Rédigé le 22/12/2020
Sylvain LADOIRE

Laura Van’t Vert vient de présenter des données actualisées de l’essai MINDACT. Pour rappel, l’essai avait atteint son objectif principal, et montrait l’excellent pronostic sans chimiothérapie pour les patientes avec un statut Haut risque clinique/Bas risque génomique (DMFS à 5 ans : 95%).

La mise à jour à 8 ans montre néanmoins un petit bénéfice absolu de 2.6% à la chimiothérapie adjuvante pour ces patientes (qui étaient donc randomisées pour la chimiothérapie adjuvante ou non). Ce bénéfice était particulièrement marqué pour les patientes préménopausées (gain de DMFS à 8 ans de +5%).

Un complément de mise à jour à 8 ans présenté au SABCS virtuel 2020 montre des DMFS à 8 ans > à 90% pour tous les sous groupes de patientes (classées selon leur risque clinique et génomique), sauf pour les patientes Haut risque clinique/ Haut risque génomique (DMFS à 8 ans 85.9%) (et qui pourtant ont toutes reçu une chimiothérapie adjuvante).

Toutes les patientes classées Bas risque génomique et n’ayant pas reçu de chimiothérapie ont un bon pronostic (DMFS à 8 ans : 92.8%), en comparaison aux patientes à Haut risque génomique et ayant reçu une chimiothérapie (DMFS à 8 ans 87.7%).

Il existe une population rare qui est celle des tumeurs Bas risque clinique/Haut risque génomique (593 patientes dans l’essai). Il s’agissait essentiellement de petites tumeurs. Ces tumeurs ont un plus mauvais pronostic que les tumeurs Bas risque clinique/Haut risque génomique (différence absolue de DMFS à 8 ans : +3.6%, et d’OS à 8 ans : +3.4%). L’analyse du bénéfice éventuel de la chimiothérapie adjuvante sur cette petite population manque bien sur de puissance mais met en évidence un bénéfice absolu de 1.5% à 8 ans.

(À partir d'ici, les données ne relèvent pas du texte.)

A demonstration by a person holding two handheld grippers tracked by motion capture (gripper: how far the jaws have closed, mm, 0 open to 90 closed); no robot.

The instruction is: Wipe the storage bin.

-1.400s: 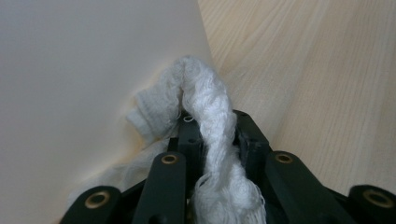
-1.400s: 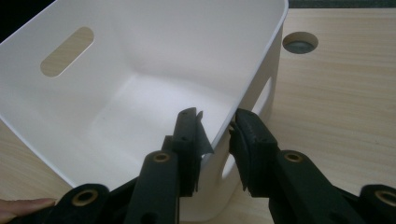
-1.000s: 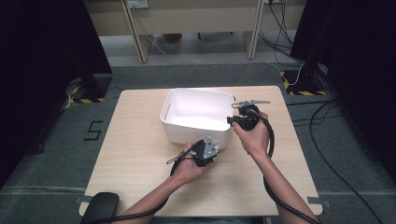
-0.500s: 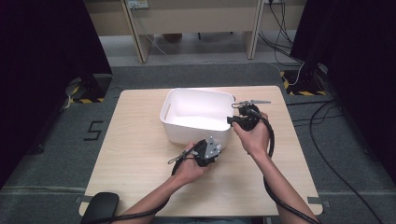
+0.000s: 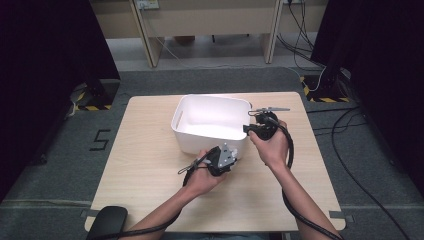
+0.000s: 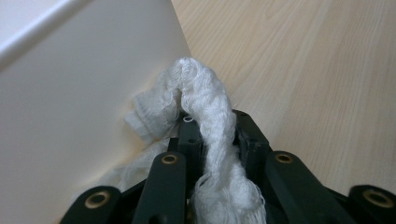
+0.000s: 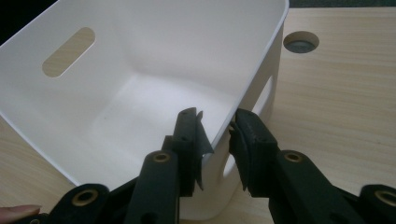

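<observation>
Left gripper is clenched on a twisted white cloth, which arches up between its jaws and trails back over them; the cloth's far end presses against the outer wall of the white bin just ahead. Right gripper straddles that bin's rim, one jaw inside and one outside the wall, apparently clamping it. Beyond both, in the high view, the bin stands on the wooden table, with the left gripper at its near wall and the right gripper at its right edge.
</observation>
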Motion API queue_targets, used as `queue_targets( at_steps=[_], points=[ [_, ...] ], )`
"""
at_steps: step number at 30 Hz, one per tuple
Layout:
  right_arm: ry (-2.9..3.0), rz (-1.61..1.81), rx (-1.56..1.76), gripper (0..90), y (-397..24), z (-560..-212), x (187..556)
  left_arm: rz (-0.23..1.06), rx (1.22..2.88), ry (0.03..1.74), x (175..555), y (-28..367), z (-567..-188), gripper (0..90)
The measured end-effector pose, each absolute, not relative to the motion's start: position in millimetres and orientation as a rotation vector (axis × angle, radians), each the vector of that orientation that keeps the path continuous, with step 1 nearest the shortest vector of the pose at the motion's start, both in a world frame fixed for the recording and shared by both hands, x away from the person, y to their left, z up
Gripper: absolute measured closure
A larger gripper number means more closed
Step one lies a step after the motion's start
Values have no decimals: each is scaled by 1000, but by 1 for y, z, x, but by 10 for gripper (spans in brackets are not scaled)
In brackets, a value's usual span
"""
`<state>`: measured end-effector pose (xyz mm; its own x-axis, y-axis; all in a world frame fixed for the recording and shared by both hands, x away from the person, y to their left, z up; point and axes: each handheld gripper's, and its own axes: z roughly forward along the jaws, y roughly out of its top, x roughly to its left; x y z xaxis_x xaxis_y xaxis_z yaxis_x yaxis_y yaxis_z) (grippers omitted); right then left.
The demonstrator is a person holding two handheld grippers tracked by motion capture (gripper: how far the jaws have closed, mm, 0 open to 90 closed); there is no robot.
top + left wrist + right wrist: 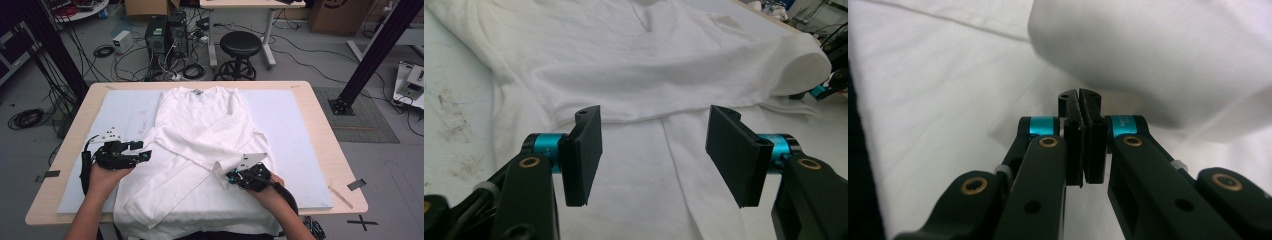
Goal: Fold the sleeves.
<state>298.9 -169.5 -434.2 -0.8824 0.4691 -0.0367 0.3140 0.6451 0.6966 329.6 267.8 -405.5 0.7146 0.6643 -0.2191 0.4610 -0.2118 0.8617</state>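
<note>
A white long-sleeved shirt (200,115) lies flat on a pale mat (295,130), collar at the far side. One sleeve (192,150) is folded across the body, and its cuff end (219,167) curls up off the cloth. My right gripper (232,176) is at that cuff, jaws pressed together on the sleeve (1158,55), which bulges just above the tips of the right gripper (1079,100). My left gripper (142,150) hovers at the shirt's left edge, its jaws wide apart, and the left gripper (654,150) holds nothing over the shirt (624,65). The raised sleeve (794,65) shows at the right.
The mat covers a wooden table (325,110), and the shirt's hem hangs over the near edge. Grey stains mark the mat (454,120) on the left. Beyond the table are a black stool (240,47), computer towers (157,32), floor cables and black frame posts (372,50).
</note>
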Motion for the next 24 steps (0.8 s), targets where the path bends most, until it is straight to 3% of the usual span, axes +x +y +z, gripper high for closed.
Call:
queue_targets(
  at_steps=[10,12,21,24],
  points=[
    [2371,1185,698,898,-245,-365,272,241,1858,875,330,267,-405,396],
    [2323,1204,724,858,-255,-359,272,240,1856,876,329,267,-405,396],
    [2331,1218,756,772,-253,-367,279,239,1870,881,331,265,-407,396],
    [2437,1199,728,734,-229,-388,286,239,1868,877,331,265,-407,396]
  ],
)
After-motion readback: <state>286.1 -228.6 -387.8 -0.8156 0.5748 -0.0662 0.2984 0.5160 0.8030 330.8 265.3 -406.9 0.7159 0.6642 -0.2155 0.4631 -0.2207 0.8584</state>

Autre sous population intéressante de l’étude, celle des patientes avec une tumeur Bas risque clinique n’ayant reçu aucun traitement systémique adjuvant (pas d’hormonothérapie ni chimiothérapie). 509 de ces patientes ont été appariées à l’aide d’un score de propension à 509 contrôles ayant reçu une hormonothérapie adjuvante seule. Il existe un bénéfice modeste de l’hormonothérapie dans le contexte (DMFS à 8 ans : 97.3% vs 94.8%). Un poster présenté également durant ce SABCS 2020 montre que ce bénéfice est plus important pour la réduction des rechutes locales et des seconds cancers).